WORK REQUEST
From the entries that follow, copy each line in which "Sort" appears.

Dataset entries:
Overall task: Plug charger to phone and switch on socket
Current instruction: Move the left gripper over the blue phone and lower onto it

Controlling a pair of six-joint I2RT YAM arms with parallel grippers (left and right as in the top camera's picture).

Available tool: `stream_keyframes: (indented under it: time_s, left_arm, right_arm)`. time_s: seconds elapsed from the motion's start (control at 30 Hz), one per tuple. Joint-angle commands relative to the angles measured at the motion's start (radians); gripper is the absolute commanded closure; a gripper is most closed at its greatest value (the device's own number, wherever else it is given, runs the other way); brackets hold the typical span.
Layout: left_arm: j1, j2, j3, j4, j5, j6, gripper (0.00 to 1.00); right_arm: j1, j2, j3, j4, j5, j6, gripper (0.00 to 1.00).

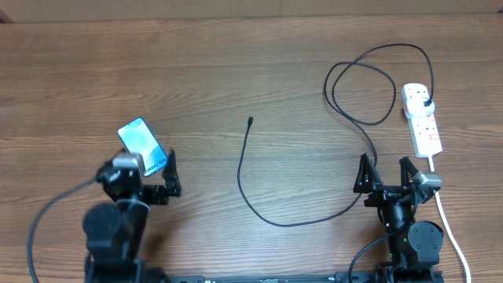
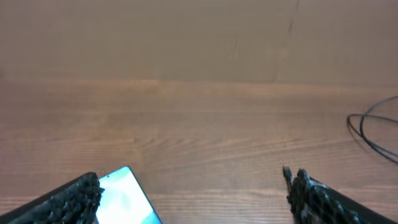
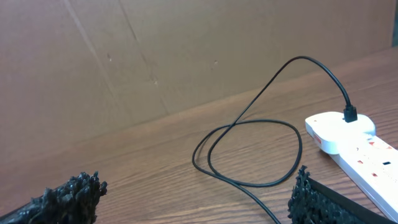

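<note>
The charger (image 1: 244,169) is a thin black cable lying on the wooden table (image 1: 236,63). Its small connector tip (image 1: 250,120) rests free near the middle of the overhead frame. From there the cable curves down and to the right, passes the right gripper and loops at the upper right. It ends in a black plug (image 1: 425,102) seated in the top end of the socket (image 1: 422,122). The socket is a white strip with red marks at the right edge of the frame, and its white cord (image 1: 448,220) trails down to the lower right.

In the right wrist view the plug (image 3: 350,114) stands in the socket (image 3: 354,140), and the cable loop (image 3: 249,124) lies in front of a brown cardboard wall (image 3: 124,62).

The phone (image 1: 141,141) lies at an angle at the lower left, screen up, well apart from the connector tip. Its lower end is hidden under the left wrist.

The left gripper (image 1: 145,171) is spread wide and grasps nothing. In its own view the phone's corner (image 2: 124,196) sits just beside the left-hand finger (image 2: 74,199).

The right gripper (image 1: 386,174) at the lower right is also spread wide and empty, and the cable runs loose between its fingers (image 3: 68,196).
</note>
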Motion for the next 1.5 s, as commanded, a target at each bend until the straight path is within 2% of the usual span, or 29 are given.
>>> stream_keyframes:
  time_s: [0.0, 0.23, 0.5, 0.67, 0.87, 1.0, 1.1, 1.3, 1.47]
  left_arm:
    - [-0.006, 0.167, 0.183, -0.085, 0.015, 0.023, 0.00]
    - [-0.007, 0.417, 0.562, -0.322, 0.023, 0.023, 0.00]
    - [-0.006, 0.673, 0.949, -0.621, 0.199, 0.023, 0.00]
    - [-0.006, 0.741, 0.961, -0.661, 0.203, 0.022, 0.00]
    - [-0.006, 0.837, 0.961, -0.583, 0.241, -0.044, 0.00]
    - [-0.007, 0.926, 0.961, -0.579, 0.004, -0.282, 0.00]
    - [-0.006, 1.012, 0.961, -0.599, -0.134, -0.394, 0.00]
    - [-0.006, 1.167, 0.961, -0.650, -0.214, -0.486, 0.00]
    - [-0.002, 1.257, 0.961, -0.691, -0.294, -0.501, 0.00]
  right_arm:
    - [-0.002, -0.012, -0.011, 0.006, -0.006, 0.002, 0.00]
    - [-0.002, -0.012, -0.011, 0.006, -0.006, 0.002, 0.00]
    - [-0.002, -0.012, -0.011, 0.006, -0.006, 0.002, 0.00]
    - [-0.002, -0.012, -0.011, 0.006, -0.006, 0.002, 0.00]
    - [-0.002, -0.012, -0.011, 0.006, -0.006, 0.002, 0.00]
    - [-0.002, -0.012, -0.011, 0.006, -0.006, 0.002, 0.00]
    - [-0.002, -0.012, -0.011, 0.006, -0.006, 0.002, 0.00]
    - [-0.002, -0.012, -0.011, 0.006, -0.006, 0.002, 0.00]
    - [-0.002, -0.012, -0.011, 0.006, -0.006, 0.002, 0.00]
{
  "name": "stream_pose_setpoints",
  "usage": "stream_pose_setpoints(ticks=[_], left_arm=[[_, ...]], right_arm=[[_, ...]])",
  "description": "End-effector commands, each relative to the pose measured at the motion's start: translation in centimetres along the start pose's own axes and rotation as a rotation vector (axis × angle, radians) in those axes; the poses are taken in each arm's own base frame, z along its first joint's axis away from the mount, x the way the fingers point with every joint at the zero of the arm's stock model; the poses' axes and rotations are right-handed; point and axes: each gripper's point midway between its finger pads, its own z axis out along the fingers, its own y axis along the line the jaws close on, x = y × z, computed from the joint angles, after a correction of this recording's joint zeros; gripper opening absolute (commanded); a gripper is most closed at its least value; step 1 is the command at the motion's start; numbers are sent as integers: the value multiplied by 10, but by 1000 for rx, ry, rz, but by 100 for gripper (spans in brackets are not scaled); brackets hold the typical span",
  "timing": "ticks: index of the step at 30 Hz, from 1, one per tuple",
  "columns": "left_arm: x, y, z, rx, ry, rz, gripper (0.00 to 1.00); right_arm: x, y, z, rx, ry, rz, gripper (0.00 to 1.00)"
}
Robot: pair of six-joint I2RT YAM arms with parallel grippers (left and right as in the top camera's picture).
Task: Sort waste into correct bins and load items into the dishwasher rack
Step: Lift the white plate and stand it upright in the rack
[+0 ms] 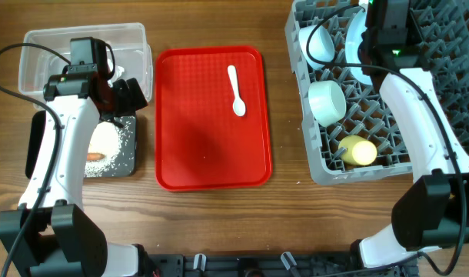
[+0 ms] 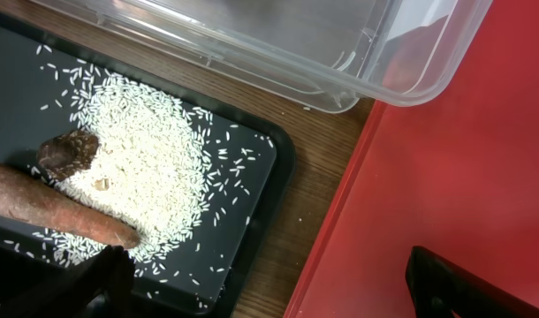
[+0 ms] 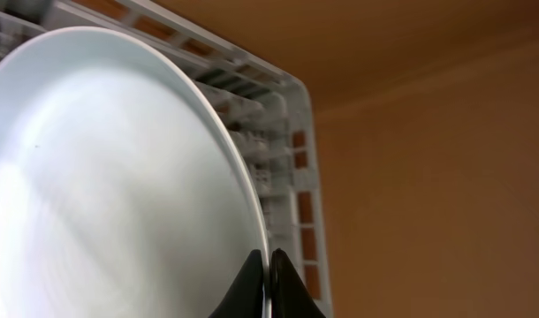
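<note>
while the left gripper (image 2: 265, 263) gapes wide, the right gripper (image 3: 268, 269) pinches the pale blue plate (image 3: 119, 177)

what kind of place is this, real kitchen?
Probably a lab tabletop mock-up of dish clearing, not a kitchen: wooden table, grey dishwasher rack with a plate in it, red tray, black tray of rice.

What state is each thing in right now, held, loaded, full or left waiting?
Grey pegged plastic rack: holds two small bowls, small yellow cup.
Pale blue round plate: on edge in rack, rim gripped.
Right gripper: shut on plate.
Left gripper: open, empty.
Shallow black rectangular tray: holds white rice grains, brown lump, orange carrot stick.
Small white spoon: lying on flat red tray, not loaded.
Clear rectangular plastic tub: upright, contents partly hidden.
</note>
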Motion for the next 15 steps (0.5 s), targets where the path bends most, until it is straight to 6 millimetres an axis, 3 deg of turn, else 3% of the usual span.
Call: stream_pose_setpoints(ticks=[1,6,12,15], left_arm=[[-9,1,-11,3,-43,-7,100],[-9,1,-11,3,-43,-7,100],[-9,1,-11,3,-43,-6,100],[-9,1,-11,3,-43,-7,100]], right_arm=[[-8,19,5,-75,-41,-25,4],[-1,29,12,-86,-11,-47,4],[7,6,14,49,53,-34,4],[10,4,14,62,67,-35,4]])
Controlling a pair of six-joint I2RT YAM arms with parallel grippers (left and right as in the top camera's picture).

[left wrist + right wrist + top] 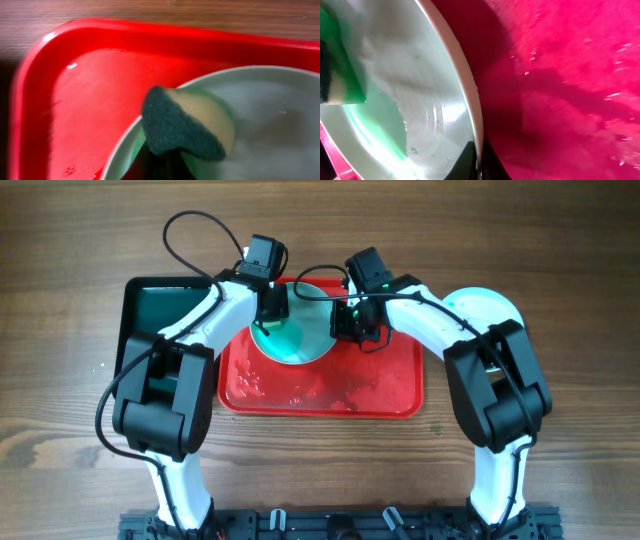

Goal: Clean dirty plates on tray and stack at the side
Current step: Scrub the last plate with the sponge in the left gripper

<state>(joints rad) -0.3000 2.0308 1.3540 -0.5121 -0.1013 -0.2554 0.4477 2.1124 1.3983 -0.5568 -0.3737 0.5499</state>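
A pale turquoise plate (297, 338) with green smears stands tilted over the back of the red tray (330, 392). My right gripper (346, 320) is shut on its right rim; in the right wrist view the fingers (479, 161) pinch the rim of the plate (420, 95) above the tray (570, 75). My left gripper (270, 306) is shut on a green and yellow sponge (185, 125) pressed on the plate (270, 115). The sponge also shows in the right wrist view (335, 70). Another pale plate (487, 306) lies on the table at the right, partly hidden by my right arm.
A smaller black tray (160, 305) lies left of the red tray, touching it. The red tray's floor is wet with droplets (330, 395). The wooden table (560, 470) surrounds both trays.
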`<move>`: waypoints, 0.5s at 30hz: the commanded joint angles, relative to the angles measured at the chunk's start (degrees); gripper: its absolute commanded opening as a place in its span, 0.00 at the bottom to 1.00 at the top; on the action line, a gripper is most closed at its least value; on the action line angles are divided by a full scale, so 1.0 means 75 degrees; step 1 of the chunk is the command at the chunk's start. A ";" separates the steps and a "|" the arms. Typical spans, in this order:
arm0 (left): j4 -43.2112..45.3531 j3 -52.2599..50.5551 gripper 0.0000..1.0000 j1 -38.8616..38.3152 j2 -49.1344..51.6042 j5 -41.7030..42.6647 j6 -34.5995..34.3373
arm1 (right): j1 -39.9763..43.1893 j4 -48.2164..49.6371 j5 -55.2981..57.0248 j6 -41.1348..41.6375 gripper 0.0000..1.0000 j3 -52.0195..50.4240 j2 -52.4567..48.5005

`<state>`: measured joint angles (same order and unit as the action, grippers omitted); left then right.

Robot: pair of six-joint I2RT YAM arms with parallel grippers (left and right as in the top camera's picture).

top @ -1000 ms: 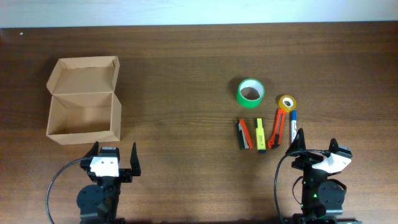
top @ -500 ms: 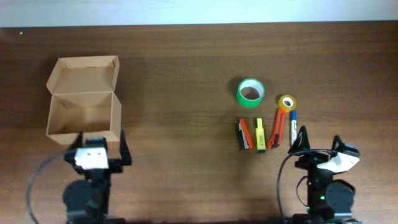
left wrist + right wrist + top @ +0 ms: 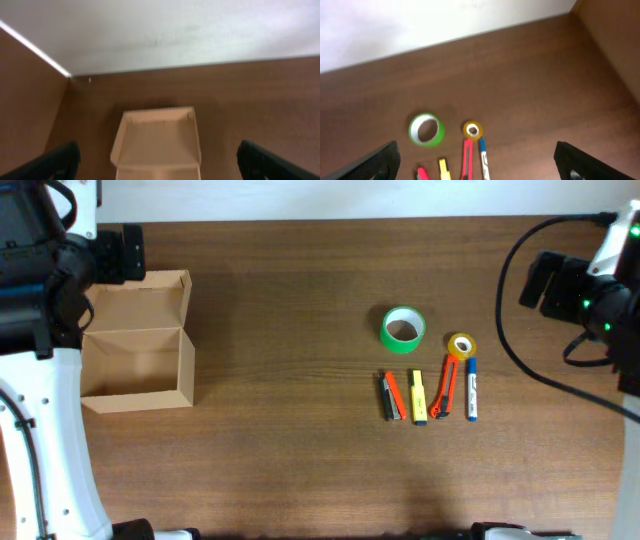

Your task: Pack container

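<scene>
The container (image 3: 135, 350) is an open, empty tan cardboard box at the table's left, with its flap lid (image 3: 140, 298) folded back. It also shows in the left wrist view (image 3: 157, 142), below and ahead of my left gripper (image 3: 159, 169), which is open and empty. My left arm (image 3: 55, 255) hangs high over the box's left side and hides that edge. My right gripper (image 3: 481, 167) is open and empty, high above a green tape roll (image 3: 426, 129), a small yellow tape roll (image 3: 472, 130), a red cutter (image 3: 467, 160) and a blue pen (image 3: 483, 159).
Right of centre lie the green tape roll (image 3: 403, 329), yellow tape roll (image 3: 461, 345), red cutter (image 3: 445, 388), blue pen (image 3: 472, 388), yellow highlighter (image 3: 418, 397) and orange marker (image 3: 392, 394) beside a black one. My right arm (image 3: 585, 285) is at the far right. A white wall borders the table's back edge.
Both arms have lifted from their low rest at the front edge, the left now over the box, the right at the far right. The box and the items have not moved.
</scene>
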<state>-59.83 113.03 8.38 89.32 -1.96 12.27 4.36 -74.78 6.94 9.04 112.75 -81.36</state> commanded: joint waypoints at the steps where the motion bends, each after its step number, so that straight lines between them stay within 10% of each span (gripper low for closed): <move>1: -0.0493 0.0096 1.00 0.0067 0.0052 0.0029 0.0093 | 0.0044 -0.0329 -0.0131 -0.0189 0.99 0.0160 -0.0367; 13: -0.0734 -0.0889 1.00 0.0504 0.1923 0.0752 0.0122 | 0.0379 -0.0017 -0.0259 -0.0015 0.99 -0.0912 -0.2256; 15: -0.1003 -0.1207 0.81 0.0440 0.2127 0.0752 -0.0041 | 0.0778 0.0248 -0.0303 0.0213 0.99 -0.1250 -0.2445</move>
<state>-65.78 106.52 11.73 102.87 2.66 12.38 7.53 -73.73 3.36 8.62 105.30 -98.45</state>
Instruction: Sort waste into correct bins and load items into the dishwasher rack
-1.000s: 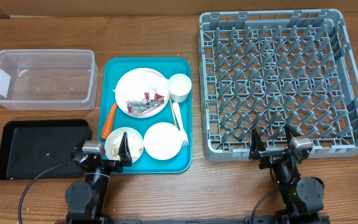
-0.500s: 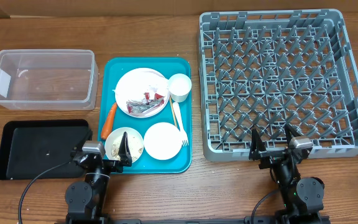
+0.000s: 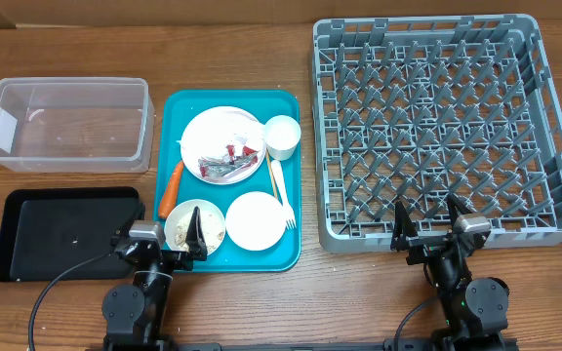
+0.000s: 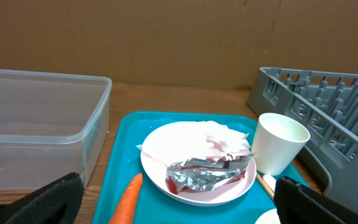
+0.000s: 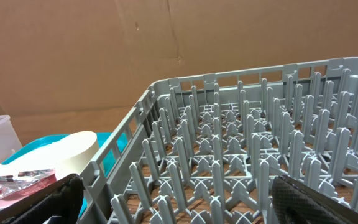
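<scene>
Bare wooden surface (image 3: 291, 302) lies open between my arms, with cardboard behind. My left tool (image 4: 176, 183) and right tool (image 5: 174, 180) are both spread wide and hold nothing. The teal plastic serving tray (image 3: 179, 127) carries a round white plate (image 3: 213, 132) of silver wrappers (image 3: 224, 164) and an orange carrot (image 3: 171, 188). It sits in narrow gaps between the clear rectangular plastic tub (image 3: 66, 83) and the large grey plastic rack (image 3: 422, 21). The shallow black rectangular tray (image 3: 66, 234) hugs the near-left edge.

Overhead: straight down, far above my whole table (image 3: 261, 39).
Left wrist: low, close, facing forward across the teal tray (image 4: 122, 146).
Right wrist: low, close, facing into the rack (image 5: 229, 155).
Shared: white cup (image 4: 279, 144), rack edge.
</scene>
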Robot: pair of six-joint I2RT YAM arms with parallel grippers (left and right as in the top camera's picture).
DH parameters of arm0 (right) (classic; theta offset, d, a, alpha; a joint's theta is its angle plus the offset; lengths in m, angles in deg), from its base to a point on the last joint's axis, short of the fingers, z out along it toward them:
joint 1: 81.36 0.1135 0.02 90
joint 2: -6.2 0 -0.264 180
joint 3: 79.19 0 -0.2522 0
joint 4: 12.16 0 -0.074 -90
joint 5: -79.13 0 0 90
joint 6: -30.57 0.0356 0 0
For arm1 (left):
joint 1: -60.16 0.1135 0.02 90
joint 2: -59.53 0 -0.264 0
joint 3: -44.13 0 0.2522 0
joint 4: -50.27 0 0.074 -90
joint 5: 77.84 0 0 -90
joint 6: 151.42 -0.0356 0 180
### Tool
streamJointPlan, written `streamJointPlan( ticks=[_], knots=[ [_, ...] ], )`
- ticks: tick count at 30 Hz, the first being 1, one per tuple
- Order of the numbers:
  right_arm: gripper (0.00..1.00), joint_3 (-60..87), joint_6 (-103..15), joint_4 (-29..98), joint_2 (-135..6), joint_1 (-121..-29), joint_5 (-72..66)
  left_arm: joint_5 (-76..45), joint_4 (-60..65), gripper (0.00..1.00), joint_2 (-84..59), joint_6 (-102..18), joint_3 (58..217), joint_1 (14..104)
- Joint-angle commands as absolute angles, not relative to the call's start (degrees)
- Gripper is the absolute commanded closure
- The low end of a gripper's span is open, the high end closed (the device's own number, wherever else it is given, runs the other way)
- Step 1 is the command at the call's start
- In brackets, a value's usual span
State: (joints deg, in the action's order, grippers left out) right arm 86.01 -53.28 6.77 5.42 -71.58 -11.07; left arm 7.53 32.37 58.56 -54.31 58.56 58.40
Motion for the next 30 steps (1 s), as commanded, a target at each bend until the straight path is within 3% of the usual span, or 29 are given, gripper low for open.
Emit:
streamJointPlan(
  ticks=[1,10,16,25,30],
  knots=[
    [0.0,86.6,-53.5,6.4,6.0,-71.8,-10.7,8.1,32.4,0.0,58.9,-55.2,58.2,58.6],
    [0.0,86.6,-53.5,6.4,6.0,-71.8,-10.7,7.3,32.5,0.0,58.9,-54.9,58.2,58.6],
    [0.0,86.6,-53.5,6.4,6.0,-71.8,-10.7,-7.2,36.6,0.0,58.9,-51.9,59.6,58.6],
    [0.0,86.6,-53.5,6.4,6.0,-71.8,-10.7,-6.7,26.4,0.0,57.3,-48.6,82.7,58.6],
    [0.0,86.6,-53.5,6.4,6.0,-71.8,-10.7,-6.3,17.6,0.0,47.3,-49.9,99.4,58.6]
  ],
)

FINISHED TASK
Task: Sort waste into correct bins and load items into the dishwasher rack
Instruction: Sort waste into correct bins and load items into the dishwasher rack

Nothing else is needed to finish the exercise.